Believe it or not, everyone is not Madonna & Angelina Jolie who adopt to be white saviors. Minorities are a pretty big amount of children put up for adoption worldwide so chances are if you want to adopt, it is probably going to be someone who is a person of color. They wanted to adopt, and they were actually chosen by my birth mother while she was still pregnant with me.
- Do you think life would be easier if you were raised in a black family?
Yes and No, the only thing that would change is that i would have been raised around people who look like me. So as far as race, culture and education about black people, yes that would have been much easier, being as i pretty much had to teach myself. However, i would still have everything that comes a long with being adopted. Abandonment issues, sometimes self esteem issues, loss of identity etc.
- Do you think white people shouldn’t adopt other races?
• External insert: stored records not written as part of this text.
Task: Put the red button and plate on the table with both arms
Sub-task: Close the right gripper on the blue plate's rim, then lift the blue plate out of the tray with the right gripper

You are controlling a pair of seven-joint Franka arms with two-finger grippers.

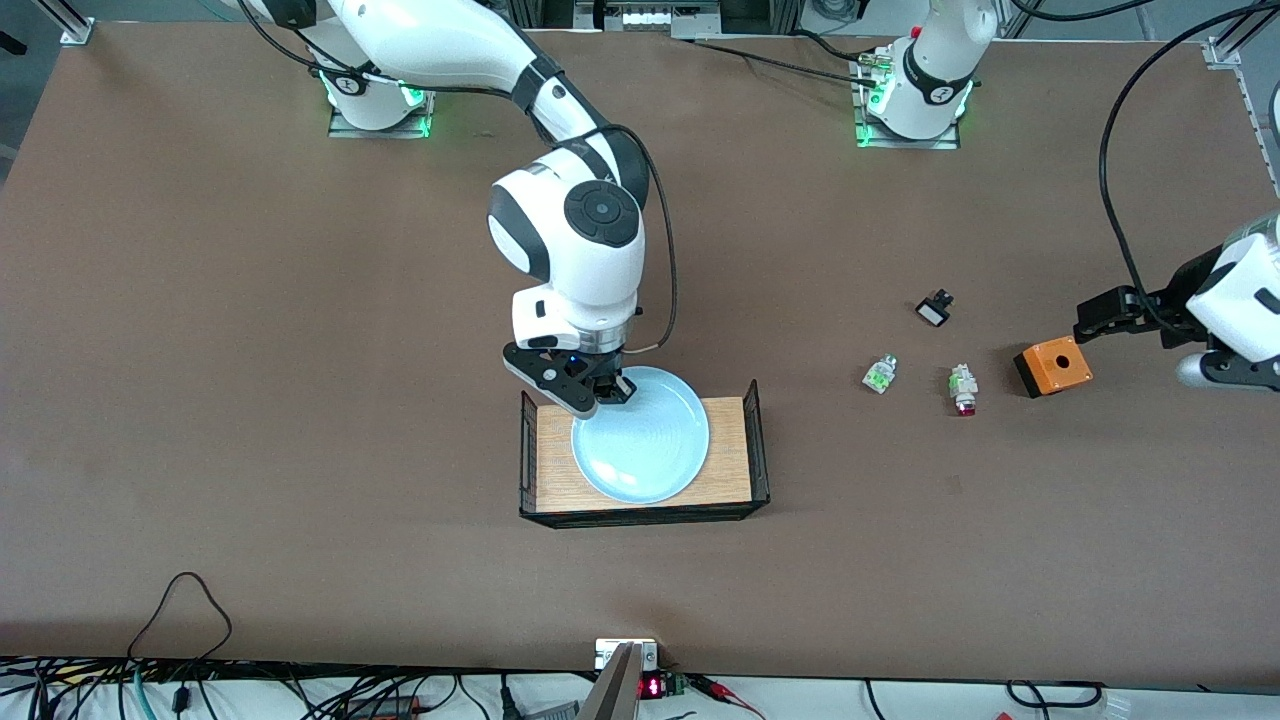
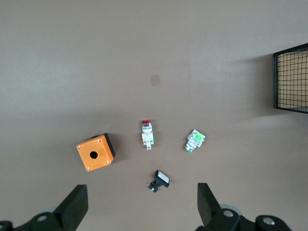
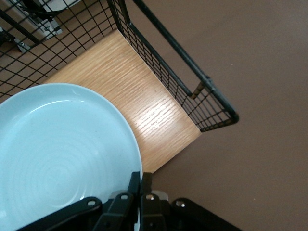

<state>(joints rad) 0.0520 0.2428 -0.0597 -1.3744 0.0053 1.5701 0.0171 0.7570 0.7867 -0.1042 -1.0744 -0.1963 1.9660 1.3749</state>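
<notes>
Right claw (image 1: 612, 388) clamped tight on rim of plate (image 1: 645, 440), plate lying in wooden tray (image 1: 725, 478). Left claw (image 2: 139, 204) spread wide over worktop (image 1: 250, 350), nothing held. Red button (image 1: 964, 389) seen between green-capped button (image 1: 880, 374) and orange box (image 1: 1052, 367).

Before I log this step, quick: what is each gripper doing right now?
Left gripper: open, holding nothing, over the table above the small button parts.
Right gripper: fingers shut on the rim of the plate in the wooden tray.
</notes>
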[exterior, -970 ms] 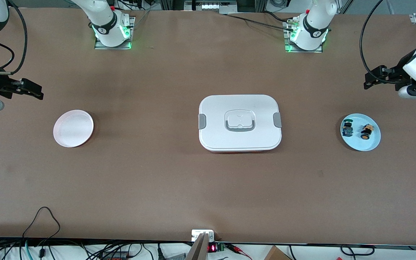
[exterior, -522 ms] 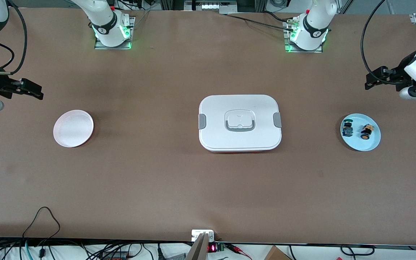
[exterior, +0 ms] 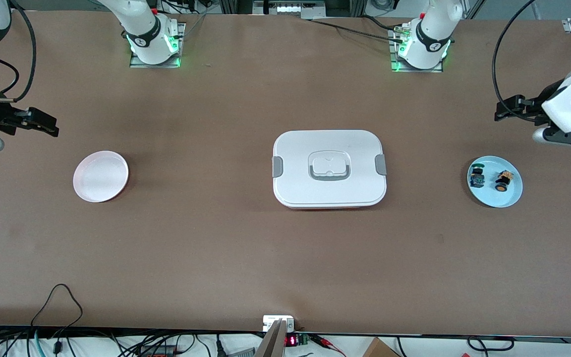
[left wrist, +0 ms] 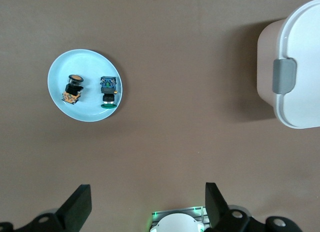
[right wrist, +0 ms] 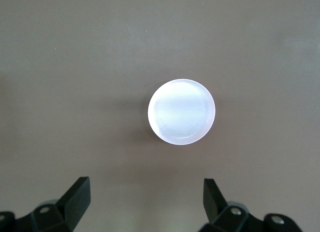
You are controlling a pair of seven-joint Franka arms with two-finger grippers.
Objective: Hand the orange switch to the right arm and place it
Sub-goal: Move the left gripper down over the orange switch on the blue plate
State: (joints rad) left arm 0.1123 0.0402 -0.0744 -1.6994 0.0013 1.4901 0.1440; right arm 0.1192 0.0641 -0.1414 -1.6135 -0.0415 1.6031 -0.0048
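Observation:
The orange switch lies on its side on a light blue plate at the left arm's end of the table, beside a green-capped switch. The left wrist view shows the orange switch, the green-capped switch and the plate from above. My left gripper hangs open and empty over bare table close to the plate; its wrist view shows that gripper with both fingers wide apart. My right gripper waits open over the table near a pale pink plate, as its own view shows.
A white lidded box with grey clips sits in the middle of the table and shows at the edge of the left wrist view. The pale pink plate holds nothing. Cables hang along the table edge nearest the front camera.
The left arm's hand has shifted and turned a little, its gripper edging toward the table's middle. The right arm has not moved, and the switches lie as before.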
Of course not, honestly if it wasn’t for white people taking in other races, those people probably would never have gotten a home. However, i do think that white people need to educate themselves on race, racism and everything in between and fully understand the shit that is going to come with transracial adopt, the shit tht your child is going to face and cultural barriers and not denying that child the chance to learn about their own culture as well as being open minded when they express issues of race to you. I think that too often white people focus so much on not making their poc child feel left out or different, that they forget that we are different, we are not white, we never will be. We need to be able to indulge in our culture of origin as well.